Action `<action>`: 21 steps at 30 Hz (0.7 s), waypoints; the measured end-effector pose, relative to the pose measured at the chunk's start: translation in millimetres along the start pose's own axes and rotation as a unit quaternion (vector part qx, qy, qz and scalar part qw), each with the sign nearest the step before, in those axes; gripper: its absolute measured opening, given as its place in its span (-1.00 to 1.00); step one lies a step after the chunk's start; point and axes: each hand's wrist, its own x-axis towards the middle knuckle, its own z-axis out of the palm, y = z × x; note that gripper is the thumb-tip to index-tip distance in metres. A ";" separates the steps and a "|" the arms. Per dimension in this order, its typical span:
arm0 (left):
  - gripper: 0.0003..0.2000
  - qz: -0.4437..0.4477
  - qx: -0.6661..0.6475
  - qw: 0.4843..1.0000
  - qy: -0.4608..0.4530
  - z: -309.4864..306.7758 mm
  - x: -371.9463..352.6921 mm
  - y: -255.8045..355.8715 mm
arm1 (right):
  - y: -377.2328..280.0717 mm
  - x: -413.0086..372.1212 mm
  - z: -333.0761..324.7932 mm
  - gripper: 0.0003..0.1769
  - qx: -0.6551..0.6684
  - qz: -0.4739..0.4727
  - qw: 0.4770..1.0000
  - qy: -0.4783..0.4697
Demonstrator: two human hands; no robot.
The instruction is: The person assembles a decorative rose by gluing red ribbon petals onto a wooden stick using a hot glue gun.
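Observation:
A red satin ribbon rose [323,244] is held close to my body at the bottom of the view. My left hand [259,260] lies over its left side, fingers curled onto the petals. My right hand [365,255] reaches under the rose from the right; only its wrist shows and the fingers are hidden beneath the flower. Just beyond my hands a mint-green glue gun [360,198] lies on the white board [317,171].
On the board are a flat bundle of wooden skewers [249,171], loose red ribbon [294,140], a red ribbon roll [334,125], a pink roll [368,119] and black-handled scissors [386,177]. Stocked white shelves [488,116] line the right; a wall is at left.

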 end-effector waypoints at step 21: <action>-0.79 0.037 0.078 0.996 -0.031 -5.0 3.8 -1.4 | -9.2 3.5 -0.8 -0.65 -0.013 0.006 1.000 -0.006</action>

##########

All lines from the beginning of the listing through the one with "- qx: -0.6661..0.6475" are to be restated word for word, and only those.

[Your solution]
Action `<action>`: 21 steps at 30 Hz (0.7 s), waypoints; the measured end-effector pose, relative to the pose measured at the chunk's start: translation in millimetres along the start pose's own axes and rotation as a unit quaternion (vector part qx, qy, qz and scalar part qw), each with the sign nearest the step before, in those axes; gripper: its absolute measured opening, given as its place in its span (-1.00 to 1.00); step one lies a step after the chunk's start; point and axes: each hand's wrist, its own x-axis towards the middle knuckle, its own z-axis out of the palm, y = z × x; note that gripper is the thumb-tip to index-tip distance in metres. A ";" separates the steps and a "|" the arms. Per dimension in this order, its typical span:
arm0 (left):
  - gripper: 0.0003..0.2000
  - qz: -0.4437..0.4477
  - qx: -0.6661..0.6475

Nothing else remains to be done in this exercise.